Work instructions: Copy exactly the lines of the data below that run from the line holding "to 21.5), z" through the line holding "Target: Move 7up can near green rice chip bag", both ends included.

Entries shown:
--- --- ---
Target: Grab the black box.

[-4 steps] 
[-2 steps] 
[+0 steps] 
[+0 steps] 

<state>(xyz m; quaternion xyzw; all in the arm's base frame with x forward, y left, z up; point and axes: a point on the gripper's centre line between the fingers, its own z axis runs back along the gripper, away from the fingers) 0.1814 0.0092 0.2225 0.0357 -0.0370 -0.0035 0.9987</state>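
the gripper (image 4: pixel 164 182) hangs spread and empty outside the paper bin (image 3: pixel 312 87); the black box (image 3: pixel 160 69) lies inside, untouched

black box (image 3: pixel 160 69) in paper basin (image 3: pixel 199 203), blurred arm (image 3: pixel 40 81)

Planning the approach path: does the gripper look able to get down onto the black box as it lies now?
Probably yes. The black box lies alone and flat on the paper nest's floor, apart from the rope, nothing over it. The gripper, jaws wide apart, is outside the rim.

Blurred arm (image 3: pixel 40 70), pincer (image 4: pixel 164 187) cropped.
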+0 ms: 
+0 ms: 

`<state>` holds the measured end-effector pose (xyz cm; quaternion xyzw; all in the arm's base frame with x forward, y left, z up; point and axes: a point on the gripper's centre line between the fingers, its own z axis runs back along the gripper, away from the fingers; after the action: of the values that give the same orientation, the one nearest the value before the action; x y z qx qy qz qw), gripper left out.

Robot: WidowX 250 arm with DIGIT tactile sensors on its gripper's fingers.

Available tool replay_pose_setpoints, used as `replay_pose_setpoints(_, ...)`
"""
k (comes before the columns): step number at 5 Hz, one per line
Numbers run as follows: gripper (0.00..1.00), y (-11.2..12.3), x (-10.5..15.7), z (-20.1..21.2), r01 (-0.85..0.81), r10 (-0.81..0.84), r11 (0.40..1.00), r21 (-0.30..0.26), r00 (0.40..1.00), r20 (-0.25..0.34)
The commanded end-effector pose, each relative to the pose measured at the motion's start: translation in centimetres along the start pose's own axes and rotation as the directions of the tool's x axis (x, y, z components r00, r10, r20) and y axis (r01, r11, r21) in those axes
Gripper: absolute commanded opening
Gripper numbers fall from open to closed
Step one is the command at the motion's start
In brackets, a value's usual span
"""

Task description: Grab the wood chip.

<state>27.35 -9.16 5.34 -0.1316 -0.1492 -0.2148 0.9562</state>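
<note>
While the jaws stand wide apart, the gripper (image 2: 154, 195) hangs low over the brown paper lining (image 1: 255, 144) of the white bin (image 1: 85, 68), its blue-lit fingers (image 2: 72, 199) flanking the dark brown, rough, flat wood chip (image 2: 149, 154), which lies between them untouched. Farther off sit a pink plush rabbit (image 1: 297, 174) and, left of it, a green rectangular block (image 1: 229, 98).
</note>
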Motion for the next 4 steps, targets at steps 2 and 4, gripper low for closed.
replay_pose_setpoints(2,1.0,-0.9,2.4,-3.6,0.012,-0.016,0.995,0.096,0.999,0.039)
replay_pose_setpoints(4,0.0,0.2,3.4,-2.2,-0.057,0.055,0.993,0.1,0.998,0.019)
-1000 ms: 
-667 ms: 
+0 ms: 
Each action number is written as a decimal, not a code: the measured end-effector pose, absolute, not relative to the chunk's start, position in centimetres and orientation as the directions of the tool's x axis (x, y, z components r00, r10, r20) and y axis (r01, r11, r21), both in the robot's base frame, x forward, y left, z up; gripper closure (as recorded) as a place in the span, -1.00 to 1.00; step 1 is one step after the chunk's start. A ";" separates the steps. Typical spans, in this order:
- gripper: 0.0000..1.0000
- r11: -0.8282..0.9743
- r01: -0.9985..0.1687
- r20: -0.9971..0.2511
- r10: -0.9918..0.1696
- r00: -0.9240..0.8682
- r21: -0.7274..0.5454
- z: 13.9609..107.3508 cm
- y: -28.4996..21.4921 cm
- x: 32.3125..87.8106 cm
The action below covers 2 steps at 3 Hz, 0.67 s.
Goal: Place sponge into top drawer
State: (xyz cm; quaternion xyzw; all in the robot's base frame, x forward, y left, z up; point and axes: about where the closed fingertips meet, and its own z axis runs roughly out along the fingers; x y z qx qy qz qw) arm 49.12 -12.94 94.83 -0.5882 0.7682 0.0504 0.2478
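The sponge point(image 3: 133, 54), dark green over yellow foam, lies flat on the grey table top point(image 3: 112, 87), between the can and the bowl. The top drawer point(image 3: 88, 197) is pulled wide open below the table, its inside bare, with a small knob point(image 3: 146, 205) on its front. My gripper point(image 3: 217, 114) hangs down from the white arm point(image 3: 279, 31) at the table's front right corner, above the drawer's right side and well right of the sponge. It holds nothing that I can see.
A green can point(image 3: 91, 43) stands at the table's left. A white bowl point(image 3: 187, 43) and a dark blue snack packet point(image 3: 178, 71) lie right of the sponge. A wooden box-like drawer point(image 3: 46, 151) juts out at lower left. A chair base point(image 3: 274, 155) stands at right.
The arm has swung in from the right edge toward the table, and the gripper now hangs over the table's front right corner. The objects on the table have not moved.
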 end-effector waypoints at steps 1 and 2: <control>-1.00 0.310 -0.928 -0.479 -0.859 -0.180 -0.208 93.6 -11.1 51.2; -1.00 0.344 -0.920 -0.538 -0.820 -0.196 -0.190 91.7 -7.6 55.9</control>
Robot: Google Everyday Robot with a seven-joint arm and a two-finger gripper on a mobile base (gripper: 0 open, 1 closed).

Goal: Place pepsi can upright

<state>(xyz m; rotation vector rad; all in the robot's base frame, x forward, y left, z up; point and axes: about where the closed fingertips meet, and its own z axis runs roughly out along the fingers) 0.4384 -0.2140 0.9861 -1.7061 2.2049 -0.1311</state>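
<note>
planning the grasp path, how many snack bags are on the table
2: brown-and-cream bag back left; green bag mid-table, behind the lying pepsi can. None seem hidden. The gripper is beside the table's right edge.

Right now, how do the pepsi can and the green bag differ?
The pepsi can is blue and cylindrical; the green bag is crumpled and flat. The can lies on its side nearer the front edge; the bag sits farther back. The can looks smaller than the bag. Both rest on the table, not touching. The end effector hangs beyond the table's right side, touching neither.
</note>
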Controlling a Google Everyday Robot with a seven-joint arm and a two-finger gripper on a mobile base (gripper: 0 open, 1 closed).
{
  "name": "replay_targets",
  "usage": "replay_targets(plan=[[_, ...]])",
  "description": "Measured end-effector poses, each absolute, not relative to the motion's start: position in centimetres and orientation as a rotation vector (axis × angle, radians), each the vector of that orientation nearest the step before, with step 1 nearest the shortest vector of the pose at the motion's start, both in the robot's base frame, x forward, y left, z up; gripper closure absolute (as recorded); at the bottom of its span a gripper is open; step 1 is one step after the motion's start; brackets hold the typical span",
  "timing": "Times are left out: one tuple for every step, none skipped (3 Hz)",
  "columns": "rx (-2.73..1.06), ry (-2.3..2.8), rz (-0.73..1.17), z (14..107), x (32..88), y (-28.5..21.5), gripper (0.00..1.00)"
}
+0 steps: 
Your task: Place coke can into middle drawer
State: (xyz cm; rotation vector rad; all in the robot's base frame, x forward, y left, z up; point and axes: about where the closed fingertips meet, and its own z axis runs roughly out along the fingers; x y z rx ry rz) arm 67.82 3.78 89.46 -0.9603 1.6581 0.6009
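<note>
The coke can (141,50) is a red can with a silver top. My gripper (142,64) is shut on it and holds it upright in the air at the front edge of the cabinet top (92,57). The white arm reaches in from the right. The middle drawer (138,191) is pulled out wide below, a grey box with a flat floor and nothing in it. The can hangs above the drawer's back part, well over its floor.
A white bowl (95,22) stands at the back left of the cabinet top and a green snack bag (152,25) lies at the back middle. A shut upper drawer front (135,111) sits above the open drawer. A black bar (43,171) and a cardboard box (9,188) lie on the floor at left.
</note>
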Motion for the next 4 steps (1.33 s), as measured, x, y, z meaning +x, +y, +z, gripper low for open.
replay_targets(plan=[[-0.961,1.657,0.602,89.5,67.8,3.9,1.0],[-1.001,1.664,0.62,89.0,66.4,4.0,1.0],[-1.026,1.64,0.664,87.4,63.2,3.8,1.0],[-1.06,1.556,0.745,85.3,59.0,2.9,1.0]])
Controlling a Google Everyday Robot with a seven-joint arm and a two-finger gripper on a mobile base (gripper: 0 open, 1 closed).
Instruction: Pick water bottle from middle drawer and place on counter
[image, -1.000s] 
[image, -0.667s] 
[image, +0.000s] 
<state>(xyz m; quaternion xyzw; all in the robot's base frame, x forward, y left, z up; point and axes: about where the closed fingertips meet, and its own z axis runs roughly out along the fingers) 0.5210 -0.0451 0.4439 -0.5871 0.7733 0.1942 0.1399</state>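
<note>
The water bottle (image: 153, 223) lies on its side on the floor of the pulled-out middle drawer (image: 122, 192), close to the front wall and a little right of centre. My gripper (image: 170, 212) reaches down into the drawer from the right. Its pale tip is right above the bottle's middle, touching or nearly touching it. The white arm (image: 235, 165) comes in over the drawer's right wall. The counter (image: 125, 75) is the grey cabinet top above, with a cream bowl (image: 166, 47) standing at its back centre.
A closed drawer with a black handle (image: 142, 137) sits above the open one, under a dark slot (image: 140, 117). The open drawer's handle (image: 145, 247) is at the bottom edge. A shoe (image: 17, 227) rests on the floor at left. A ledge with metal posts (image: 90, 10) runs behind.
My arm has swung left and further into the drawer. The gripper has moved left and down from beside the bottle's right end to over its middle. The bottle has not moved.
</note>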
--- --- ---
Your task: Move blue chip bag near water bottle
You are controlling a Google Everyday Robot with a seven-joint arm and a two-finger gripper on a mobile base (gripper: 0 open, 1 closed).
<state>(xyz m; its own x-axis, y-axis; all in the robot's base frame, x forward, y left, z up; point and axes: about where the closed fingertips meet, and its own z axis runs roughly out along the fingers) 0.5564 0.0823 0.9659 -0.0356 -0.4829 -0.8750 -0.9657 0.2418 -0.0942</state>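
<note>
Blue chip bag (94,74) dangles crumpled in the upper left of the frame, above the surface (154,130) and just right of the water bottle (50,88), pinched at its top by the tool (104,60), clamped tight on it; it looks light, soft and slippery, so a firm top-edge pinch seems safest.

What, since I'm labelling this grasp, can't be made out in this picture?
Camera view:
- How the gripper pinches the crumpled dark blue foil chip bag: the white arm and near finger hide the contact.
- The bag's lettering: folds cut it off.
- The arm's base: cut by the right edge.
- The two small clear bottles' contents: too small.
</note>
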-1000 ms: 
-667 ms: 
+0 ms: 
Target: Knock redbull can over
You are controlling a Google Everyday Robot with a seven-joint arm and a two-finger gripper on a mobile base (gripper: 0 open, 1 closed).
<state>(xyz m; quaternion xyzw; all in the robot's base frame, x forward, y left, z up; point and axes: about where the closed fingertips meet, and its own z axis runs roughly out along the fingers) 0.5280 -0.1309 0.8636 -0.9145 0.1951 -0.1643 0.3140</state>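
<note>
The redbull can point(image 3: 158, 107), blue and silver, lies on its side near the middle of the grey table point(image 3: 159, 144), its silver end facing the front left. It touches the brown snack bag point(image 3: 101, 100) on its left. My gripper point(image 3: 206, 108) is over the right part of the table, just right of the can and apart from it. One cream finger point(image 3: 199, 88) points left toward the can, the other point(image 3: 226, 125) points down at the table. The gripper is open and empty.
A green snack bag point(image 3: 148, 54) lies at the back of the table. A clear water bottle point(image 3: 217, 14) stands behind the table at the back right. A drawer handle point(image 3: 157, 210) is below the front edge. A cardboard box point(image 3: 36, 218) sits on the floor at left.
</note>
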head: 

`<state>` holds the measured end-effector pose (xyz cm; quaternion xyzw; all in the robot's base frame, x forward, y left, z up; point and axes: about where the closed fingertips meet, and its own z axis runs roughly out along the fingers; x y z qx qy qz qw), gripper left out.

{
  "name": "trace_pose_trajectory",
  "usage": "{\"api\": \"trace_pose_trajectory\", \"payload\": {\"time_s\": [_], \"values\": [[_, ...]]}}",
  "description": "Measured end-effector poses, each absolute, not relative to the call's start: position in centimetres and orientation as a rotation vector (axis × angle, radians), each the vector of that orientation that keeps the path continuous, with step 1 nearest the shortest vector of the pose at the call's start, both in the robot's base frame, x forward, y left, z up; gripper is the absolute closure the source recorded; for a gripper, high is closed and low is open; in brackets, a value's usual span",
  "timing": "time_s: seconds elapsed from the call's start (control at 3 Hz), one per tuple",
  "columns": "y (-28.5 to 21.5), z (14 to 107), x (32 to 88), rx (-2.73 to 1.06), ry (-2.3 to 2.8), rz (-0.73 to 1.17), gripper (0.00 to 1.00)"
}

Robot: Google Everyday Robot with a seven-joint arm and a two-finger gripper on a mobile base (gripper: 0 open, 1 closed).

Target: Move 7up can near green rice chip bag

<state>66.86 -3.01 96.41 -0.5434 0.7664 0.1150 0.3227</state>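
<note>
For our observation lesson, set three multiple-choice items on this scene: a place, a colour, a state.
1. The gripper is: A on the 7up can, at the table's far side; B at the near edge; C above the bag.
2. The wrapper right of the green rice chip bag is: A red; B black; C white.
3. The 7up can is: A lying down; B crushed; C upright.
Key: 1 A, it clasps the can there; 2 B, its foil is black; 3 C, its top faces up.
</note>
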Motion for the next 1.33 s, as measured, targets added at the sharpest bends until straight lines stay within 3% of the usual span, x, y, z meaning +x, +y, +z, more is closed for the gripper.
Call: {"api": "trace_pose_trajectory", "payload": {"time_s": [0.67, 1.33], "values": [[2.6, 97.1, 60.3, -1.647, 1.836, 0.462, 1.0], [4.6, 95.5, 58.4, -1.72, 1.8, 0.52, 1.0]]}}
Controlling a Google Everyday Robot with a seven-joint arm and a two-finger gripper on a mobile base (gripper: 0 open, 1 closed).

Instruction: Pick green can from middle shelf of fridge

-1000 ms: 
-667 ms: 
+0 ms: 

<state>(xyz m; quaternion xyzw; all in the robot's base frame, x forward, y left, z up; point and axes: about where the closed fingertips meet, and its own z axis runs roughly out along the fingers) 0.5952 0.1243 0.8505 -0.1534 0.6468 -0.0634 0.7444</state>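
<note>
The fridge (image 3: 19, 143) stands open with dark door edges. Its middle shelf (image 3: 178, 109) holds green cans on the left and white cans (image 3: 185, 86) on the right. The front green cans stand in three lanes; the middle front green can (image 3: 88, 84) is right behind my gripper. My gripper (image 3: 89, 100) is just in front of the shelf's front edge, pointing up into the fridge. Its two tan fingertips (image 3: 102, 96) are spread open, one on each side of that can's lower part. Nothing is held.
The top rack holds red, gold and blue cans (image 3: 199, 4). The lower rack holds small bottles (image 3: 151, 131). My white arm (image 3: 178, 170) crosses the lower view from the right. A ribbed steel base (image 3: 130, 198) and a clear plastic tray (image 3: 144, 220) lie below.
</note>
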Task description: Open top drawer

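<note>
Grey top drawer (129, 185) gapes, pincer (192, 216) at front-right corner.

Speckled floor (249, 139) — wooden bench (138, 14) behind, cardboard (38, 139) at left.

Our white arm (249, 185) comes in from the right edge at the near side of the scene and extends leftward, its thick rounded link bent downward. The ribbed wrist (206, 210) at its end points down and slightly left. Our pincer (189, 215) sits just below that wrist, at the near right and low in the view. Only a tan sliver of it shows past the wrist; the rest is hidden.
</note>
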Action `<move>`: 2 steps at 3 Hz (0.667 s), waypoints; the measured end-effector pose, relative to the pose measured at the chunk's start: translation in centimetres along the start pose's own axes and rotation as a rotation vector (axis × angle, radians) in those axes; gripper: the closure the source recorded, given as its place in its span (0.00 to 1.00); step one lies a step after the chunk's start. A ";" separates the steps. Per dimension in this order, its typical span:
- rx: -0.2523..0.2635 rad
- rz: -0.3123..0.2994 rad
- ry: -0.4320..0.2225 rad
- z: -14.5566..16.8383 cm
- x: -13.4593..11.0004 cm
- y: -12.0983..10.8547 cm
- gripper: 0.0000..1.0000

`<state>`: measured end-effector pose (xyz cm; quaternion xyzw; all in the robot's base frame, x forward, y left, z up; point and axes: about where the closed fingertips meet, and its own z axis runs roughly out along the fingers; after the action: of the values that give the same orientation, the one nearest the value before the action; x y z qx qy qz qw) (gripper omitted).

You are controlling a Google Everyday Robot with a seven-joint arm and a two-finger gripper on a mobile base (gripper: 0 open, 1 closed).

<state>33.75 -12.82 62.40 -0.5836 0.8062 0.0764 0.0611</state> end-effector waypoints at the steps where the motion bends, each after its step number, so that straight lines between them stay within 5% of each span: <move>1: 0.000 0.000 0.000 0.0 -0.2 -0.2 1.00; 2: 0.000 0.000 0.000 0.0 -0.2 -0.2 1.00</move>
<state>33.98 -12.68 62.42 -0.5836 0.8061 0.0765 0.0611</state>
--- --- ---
Finished task:
  "columns": "y (-28.5 to 21.5), z (14 to 107), x (32 to 88), rx (-2.73 to 1.06), ry (-2.3 to 2.8), rz (-0.73 to 1.17), gripper (0.00 to 1.00)"
}

Robot: Google Everyday Robot with a seven-joint arm and a two-finger gripper on a mobile base (gripper: 0 open, 1 closed).

Target: Move 7up can near green rice chip bag

The requested output has been fully supplied.